> **YOUR TASK**:
Whenever a line in the following entries includes "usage", tally it. Report nothing except the final count.

[Records from a collection]
※
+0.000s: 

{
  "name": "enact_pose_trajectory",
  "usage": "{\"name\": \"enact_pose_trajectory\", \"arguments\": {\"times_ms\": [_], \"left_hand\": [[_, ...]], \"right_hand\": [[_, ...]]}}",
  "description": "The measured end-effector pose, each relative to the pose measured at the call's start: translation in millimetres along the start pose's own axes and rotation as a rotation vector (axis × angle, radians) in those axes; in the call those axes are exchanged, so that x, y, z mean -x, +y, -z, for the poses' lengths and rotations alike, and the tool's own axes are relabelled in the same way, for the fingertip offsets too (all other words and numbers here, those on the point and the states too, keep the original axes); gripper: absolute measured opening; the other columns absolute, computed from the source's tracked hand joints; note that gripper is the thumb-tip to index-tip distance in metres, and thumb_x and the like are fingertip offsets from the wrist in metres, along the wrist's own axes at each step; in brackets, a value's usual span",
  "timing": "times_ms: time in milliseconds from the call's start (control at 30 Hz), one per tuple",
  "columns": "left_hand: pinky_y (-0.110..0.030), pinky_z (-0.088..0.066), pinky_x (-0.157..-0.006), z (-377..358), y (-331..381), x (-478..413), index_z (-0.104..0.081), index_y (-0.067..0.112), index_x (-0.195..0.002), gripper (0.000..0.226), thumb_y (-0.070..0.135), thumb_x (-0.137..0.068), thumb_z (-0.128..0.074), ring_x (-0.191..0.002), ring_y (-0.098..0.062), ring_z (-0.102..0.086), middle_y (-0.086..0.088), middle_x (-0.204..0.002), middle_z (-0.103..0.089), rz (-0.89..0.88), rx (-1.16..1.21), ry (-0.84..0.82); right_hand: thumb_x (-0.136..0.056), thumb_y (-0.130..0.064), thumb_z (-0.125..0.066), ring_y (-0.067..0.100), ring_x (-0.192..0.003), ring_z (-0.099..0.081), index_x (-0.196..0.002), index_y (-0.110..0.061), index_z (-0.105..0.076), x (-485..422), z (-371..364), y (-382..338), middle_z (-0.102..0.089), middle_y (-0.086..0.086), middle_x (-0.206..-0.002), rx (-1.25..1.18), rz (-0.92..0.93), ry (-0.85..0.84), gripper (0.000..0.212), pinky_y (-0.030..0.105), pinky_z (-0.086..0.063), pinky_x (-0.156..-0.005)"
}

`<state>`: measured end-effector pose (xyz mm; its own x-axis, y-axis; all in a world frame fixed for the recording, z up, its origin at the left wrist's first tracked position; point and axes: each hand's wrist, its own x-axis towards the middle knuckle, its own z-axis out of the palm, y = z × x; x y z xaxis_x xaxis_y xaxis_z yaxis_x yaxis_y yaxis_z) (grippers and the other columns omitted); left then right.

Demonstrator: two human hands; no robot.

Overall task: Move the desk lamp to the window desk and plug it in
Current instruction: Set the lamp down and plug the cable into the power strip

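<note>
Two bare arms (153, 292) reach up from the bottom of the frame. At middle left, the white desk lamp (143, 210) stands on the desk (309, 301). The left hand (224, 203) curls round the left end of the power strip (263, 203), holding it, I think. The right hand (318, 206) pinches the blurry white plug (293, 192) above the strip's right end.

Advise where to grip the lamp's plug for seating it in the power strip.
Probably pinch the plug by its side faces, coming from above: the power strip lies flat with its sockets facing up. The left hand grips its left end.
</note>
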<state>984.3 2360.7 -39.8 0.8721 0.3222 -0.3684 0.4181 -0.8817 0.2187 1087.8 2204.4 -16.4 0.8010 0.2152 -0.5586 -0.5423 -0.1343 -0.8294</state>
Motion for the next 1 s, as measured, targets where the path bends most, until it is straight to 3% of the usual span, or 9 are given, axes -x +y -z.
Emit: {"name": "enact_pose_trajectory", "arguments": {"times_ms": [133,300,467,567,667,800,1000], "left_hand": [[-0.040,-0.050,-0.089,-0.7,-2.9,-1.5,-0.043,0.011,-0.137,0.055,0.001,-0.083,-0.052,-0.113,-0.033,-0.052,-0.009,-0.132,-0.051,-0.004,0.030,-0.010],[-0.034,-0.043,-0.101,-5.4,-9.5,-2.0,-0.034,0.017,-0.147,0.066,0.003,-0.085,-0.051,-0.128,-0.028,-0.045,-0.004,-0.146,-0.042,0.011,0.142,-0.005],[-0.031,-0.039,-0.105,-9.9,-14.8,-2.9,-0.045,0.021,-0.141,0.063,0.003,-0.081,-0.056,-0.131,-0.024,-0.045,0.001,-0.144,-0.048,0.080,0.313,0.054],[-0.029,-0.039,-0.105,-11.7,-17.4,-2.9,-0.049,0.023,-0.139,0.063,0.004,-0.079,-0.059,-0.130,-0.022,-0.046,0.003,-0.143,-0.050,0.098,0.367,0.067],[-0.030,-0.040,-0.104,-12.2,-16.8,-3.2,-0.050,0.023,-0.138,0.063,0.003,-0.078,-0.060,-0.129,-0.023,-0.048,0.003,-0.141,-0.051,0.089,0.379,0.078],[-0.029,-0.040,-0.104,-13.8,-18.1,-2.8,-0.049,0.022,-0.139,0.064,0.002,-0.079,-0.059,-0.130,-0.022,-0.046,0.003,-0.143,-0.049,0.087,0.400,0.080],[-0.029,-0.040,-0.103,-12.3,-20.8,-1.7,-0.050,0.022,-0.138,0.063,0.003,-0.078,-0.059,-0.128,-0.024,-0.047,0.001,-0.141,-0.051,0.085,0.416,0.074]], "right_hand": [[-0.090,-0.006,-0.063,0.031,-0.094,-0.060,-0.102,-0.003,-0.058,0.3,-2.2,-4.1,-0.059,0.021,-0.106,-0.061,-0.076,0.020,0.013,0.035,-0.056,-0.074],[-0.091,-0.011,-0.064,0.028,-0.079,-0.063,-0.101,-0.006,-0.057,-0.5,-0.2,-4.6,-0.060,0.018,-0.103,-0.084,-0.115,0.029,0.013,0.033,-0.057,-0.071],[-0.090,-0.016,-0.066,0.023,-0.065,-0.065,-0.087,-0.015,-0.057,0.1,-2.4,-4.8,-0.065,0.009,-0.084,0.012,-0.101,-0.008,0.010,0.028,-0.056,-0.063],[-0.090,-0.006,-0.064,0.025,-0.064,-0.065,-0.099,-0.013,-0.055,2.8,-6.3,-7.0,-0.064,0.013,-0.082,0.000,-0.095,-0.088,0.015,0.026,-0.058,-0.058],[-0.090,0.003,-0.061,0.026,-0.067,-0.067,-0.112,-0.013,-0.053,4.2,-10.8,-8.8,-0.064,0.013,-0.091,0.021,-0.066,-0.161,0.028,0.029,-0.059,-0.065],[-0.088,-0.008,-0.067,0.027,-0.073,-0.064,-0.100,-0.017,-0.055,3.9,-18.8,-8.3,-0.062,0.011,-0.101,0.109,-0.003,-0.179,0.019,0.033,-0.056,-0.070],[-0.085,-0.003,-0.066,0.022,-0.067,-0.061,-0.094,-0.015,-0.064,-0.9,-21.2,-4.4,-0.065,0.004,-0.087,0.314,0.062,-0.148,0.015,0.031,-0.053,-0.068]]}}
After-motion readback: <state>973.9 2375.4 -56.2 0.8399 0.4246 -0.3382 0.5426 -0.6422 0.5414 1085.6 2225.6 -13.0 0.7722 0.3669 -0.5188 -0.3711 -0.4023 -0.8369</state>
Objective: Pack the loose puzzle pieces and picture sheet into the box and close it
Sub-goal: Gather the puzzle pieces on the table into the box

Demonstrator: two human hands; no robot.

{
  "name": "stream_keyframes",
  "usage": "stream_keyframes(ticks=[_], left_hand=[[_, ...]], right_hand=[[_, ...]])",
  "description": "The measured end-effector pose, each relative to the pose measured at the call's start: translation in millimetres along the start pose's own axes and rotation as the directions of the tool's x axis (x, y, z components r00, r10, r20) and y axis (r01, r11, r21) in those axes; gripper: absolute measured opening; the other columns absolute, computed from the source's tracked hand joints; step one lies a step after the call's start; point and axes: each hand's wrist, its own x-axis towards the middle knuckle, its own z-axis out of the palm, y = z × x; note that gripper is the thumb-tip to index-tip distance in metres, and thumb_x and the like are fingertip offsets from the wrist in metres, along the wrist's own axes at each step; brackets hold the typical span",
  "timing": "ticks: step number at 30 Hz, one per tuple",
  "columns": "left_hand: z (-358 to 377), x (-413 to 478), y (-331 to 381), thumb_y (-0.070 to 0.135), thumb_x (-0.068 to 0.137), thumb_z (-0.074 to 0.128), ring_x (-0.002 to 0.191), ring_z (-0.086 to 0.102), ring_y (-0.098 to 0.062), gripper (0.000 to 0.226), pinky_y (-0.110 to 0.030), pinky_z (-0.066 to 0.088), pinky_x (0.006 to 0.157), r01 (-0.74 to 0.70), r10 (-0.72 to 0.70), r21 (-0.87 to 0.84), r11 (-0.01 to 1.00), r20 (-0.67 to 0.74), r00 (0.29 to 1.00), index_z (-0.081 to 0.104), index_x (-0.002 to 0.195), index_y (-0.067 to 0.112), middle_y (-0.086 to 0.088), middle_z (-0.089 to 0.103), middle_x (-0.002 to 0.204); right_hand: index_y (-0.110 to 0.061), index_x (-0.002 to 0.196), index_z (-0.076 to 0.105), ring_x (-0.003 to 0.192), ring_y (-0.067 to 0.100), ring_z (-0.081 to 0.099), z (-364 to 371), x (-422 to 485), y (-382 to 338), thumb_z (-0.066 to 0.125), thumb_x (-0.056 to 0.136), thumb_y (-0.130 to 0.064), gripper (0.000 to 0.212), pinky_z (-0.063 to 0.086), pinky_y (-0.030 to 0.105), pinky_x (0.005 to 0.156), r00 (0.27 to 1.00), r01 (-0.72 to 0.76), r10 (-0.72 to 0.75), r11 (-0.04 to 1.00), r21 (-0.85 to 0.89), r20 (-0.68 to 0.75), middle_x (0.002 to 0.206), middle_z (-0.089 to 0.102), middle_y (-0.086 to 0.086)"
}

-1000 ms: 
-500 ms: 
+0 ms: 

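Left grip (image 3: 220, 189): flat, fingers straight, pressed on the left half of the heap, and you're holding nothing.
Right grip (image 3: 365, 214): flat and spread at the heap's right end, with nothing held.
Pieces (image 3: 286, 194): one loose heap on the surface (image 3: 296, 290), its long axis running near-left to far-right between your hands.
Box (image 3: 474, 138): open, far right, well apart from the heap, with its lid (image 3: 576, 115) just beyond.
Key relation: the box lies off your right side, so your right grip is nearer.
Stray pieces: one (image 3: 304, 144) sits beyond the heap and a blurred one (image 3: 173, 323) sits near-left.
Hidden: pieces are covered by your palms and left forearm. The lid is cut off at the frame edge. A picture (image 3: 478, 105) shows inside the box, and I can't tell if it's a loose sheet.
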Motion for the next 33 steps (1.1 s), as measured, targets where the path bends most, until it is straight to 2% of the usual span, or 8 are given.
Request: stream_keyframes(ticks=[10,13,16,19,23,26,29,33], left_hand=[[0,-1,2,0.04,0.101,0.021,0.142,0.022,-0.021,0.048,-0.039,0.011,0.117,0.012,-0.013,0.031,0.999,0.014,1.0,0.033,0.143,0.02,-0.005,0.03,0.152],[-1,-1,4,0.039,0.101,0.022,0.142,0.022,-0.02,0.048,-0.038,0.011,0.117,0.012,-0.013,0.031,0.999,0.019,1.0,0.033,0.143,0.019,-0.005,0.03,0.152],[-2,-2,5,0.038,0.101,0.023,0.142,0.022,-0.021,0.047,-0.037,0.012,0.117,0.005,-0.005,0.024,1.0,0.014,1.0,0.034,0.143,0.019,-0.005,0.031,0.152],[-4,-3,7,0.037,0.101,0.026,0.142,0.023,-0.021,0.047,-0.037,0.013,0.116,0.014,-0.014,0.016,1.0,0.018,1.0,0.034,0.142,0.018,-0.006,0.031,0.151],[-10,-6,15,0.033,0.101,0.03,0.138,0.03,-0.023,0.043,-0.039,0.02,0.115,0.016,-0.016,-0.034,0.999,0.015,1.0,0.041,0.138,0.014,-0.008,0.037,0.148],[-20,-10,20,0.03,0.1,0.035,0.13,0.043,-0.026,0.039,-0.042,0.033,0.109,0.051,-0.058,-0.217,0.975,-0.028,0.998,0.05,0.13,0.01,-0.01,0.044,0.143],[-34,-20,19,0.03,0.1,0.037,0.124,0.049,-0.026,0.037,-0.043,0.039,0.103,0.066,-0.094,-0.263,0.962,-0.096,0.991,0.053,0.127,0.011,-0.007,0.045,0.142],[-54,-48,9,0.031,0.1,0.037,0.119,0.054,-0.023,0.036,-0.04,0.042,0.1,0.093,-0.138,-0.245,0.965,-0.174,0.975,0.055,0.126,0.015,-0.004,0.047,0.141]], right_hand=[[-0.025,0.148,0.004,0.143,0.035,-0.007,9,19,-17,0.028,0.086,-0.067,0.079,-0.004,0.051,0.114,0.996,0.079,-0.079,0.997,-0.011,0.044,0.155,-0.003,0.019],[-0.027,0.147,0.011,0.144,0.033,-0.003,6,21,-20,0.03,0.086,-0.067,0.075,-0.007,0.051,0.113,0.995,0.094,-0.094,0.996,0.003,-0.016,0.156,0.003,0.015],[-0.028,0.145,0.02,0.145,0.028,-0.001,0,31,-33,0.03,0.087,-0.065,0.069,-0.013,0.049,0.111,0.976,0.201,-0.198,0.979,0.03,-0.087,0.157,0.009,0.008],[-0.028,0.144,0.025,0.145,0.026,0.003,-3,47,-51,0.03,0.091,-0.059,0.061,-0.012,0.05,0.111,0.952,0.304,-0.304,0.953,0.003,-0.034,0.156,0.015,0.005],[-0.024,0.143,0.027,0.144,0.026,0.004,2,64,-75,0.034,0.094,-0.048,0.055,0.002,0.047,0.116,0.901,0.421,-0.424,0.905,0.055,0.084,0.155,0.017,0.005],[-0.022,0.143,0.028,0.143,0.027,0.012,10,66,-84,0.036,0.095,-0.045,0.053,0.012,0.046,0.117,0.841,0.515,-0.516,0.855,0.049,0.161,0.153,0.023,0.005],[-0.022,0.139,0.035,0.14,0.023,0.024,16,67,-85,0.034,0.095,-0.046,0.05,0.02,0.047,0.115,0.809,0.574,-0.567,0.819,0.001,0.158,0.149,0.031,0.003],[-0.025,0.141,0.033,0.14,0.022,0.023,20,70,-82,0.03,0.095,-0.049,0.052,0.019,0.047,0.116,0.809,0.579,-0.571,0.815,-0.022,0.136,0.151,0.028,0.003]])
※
> **SOLUTION**:
2